Par Mercredi 10 mai 2017 Permalink 4

La « République en marche » aura bientôt le monopole de la vie politique. Évidemment les apparences vont rester sauves: rien sur le plan légal ou constitutionnel; juste une situation de fait. Un parti unique, la ploutocratie en a rêvé, les citoyens lui offrent sur un plateau!

Des Républicains aux socialistes, tous se rallient au panache blanc d’Emmanuel Macron. Ceux qui gardent quelques pudeurs, affichent non pas des idées divergentes mais sont réservés sur le timing. Ils préféreraient que l’union se fasse après les législatives qu’avant… Ils semblent tenir à embrouiller les électeurs jusqu’au bout. Mais incontestablement, la France se dirige vers une vie politique monopolistique entraînée par des
médias influençant l’opinion publique de plus en plus ouvertement.

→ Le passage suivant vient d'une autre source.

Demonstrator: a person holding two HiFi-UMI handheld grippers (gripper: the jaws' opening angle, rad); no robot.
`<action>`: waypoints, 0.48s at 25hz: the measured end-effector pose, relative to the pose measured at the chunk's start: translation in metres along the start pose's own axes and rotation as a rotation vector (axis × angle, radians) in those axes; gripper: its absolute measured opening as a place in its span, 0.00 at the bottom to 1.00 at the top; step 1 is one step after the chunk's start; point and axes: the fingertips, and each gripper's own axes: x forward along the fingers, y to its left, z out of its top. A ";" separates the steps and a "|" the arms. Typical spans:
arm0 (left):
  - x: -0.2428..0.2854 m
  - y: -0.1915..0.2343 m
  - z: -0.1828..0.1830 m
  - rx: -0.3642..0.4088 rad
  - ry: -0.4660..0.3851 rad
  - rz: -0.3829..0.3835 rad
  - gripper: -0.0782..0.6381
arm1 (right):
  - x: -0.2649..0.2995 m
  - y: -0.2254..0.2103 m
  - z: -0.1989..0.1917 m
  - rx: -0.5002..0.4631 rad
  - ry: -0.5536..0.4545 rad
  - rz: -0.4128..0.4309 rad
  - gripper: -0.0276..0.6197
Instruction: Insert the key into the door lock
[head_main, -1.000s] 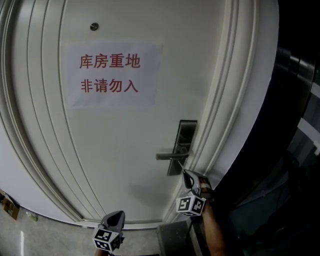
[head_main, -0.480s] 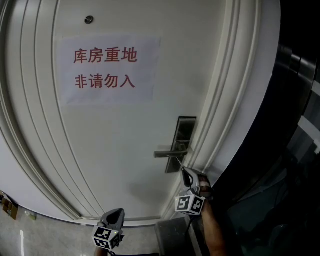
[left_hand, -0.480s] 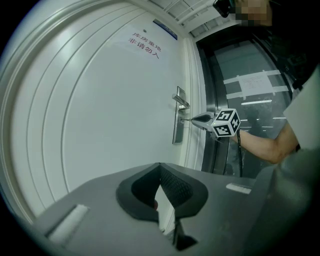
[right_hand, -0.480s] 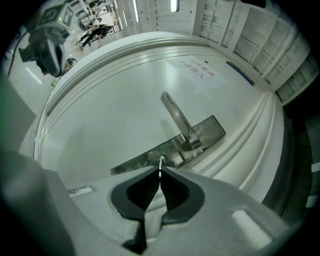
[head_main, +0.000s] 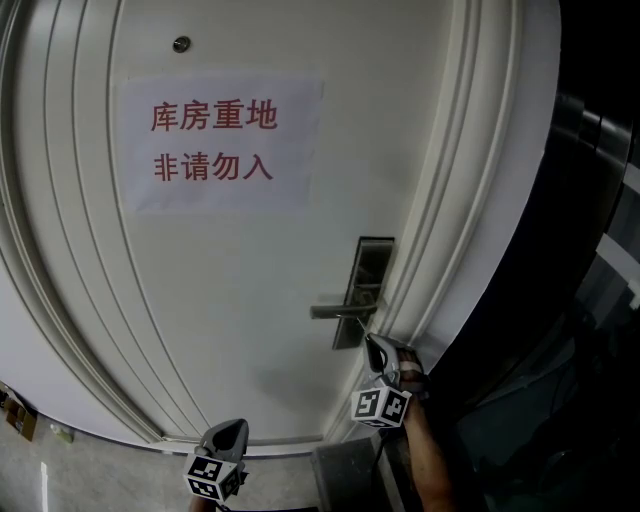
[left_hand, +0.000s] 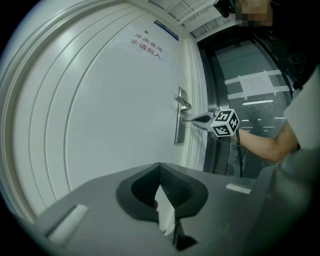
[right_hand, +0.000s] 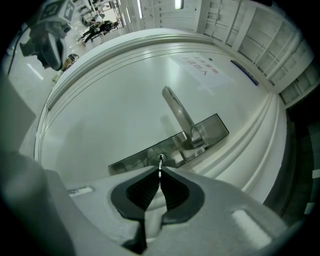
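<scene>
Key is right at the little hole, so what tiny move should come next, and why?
Probably a gentle push of the right gripper straight toward the door. Its jaws are shut on the key, and the key's tip sits at the keyhole in the metal lock plate. How far in it is, I cannot tell.

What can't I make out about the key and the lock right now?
How far the key has entered the keyhole: right gripper view, the right gripper's shut jaws cover all but a sliver of it.
The keyhole in the head view: hidden behind the right gripper's tip, under the door handle.
The key in the left gripper view: too small against the lock plate.
</scene>
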 end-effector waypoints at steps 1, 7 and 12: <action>0.000 0.000 0.000 -0.001 -0.001 0.000 0.11 | 0.001 0.000 -0.001 -0.005 0.001 0.001 0.06; 0.003 0.001 0.000 -0.004 -0.004 -0.002 0.11 | 0.003 0.001 -0.001 -0.065 0.009 0.002 0.06; 0.004 0.002 0.000 -0.010 -0.008 -0.006 0.11 | 0.005 0.001 -0.002 -0.123 0.033 0.005 0.06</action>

Hors Macron, point de salut! Hors la République en marche, pas d’avenir. Pour le Bild en Allemagne, notre nouveau président est la dernière chance pour la France… Rien que ça!

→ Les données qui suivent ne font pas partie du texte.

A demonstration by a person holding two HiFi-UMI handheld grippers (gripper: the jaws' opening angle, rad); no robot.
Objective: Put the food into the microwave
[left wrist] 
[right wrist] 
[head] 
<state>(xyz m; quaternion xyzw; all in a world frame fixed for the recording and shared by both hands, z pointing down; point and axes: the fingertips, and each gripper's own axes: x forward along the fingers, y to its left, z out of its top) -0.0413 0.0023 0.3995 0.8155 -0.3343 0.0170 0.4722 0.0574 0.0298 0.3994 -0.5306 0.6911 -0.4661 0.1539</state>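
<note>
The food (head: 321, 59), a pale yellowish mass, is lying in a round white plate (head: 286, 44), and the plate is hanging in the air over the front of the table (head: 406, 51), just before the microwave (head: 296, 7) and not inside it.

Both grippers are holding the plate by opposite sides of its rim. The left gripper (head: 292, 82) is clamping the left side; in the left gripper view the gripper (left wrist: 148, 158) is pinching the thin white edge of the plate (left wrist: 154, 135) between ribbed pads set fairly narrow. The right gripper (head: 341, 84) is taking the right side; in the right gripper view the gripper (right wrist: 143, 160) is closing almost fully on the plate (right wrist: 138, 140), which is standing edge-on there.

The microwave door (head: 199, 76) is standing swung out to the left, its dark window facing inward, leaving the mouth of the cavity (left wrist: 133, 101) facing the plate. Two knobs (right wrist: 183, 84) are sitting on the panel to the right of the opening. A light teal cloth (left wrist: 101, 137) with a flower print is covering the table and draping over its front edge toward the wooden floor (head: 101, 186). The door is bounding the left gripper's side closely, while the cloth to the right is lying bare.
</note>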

Ce qui arrive a des relents de boulangisme: tout le monde recommande l’homme providentiel, des bonapartistes aux républicains en passant par les monarchistes!!! A notre époque, il s’agit d’une collusion évidente d’Emmanuel Macron avec les milieux d’affaire mais parallèlement la gauche vient en masse se joindre au mouvement. L’européisme a remplacé le nationalisme. L’espoir renaît dans les rangs fédéralistes. On assiste aussi à une sorte de socialisme dévoyé. Ses membres pervertissent leur propre parti sous prétexte d’Europe unifiée et plus trivialement pour garder leurs places! Quand à la droite, c’est au premier qui baissera sa culotte.

Il faut néanmoins pour l’illusion conserver quelques concurrents au parti unique. Rien de bien méchant, de ceux qui ne remporteront jamais rien parce qu’ils font peur. Alors d’un coté, on a les Le Pen, mais là il ne faudrait pas que Marine quitte le navire car elle constitue l’épouvantail nécessaire pour faire du souverainisme une bête immonde. Un autre pourrait en faire une vraie force d’opposition. De l’autre, on a Mélenchon qui effraie tant le bourgeois que son accession au pouvoir est impossible.

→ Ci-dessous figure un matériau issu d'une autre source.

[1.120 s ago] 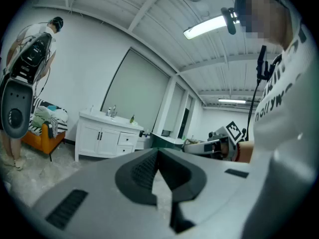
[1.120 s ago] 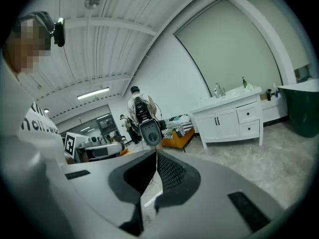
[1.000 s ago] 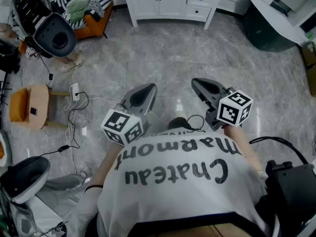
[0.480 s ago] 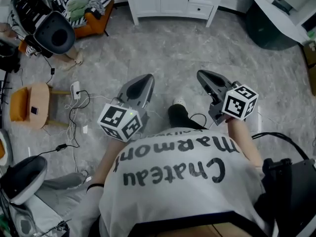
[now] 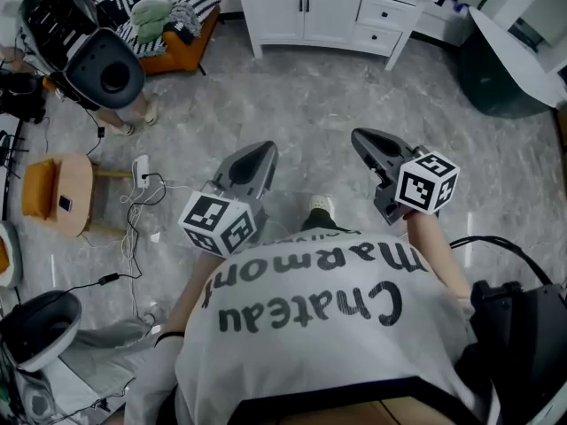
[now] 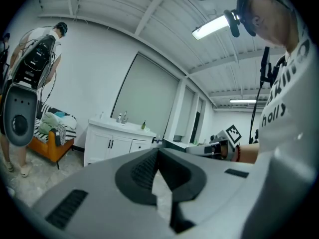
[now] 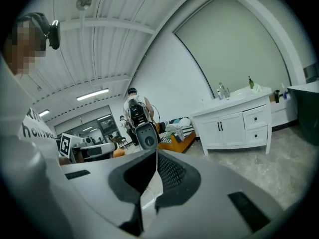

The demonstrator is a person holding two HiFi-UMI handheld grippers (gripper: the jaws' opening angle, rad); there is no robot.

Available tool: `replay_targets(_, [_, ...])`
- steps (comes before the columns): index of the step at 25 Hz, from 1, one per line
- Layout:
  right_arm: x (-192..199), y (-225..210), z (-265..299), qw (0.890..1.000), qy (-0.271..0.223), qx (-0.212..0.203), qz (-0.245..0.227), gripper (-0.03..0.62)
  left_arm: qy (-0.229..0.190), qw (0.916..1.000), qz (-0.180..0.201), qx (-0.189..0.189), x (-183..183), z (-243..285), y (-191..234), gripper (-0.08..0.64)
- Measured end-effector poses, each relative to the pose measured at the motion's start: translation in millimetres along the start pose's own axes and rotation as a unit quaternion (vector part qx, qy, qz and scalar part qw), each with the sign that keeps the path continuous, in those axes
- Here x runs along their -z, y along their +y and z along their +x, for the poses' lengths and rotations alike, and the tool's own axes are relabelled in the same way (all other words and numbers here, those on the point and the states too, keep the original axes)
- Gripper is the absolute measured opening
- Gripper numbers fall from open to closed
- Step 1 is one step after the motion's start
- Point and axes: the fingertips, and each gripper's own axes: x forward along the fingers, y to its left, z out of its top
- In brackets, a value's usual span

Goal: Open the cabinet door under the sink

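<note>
Approaching the cabinet (image 5: 330, 14) looks like the step in hand: it stands at the top centre of the head view, well apart from both tools, with open marble floor (image 5: 310, 104) between you and it. The left gripper (image 5: 260, 151) sits just left of centre in that view and the right gripper (image 5: 365, 138) just right of centre, both aimed up the frame toward the white unit.

In the left gripper view the left gripper (image 6: 158, 152) has its jaws pressed together with nothing between them. The right gripper (image 7: 151, 156), seen in its own view, is likewise closed and empty. Neither tool touches anything.

The pair of doors (image 7: 227, 129) lies in the right half of the right gripper view, directly below the faucet (image 7: 223, 90), with drawers (image 7: 255, 125) to their right. Two dark upright handles (image 5: 305, 4) sit side by side where the doors meet. In the left gripper view the same cabinet (image 6: 110, 146) shows at lower left.

Nothing of the opening itself seems begun; both doors look shut. Next, you need to cross the floor and bring one gripper to handle height. Spread its jaws, since they are closed now, and square them to one upright handle. Then clamp and pull outward along the door's swing.
</note>
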Motion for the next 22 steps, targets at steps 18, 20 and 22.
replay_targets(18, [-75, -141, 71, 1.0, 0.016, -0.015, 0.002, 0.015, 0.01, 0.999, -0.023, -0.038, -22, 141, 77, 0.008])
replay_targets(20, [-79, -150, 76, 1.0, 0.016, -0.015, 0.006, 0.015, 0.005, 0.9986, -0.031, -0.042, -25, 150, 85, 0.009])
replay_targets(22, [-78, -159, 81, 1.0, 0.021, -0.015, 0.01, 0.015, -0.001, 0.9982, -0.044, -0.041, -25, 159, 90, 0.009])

Alors que Bayrou se défend déjà de l’instauration d’un parti unique, il faut bien sûr comprendre le contraire. Encore une fois le livre d’Orwell s’illustre dans la vraie vie. Après que nous nous soyons créés des ennemis extérieures aux frontières de l’occident, à l’intérieur, un parti unique relaiera pour les années à venir la pensée unique.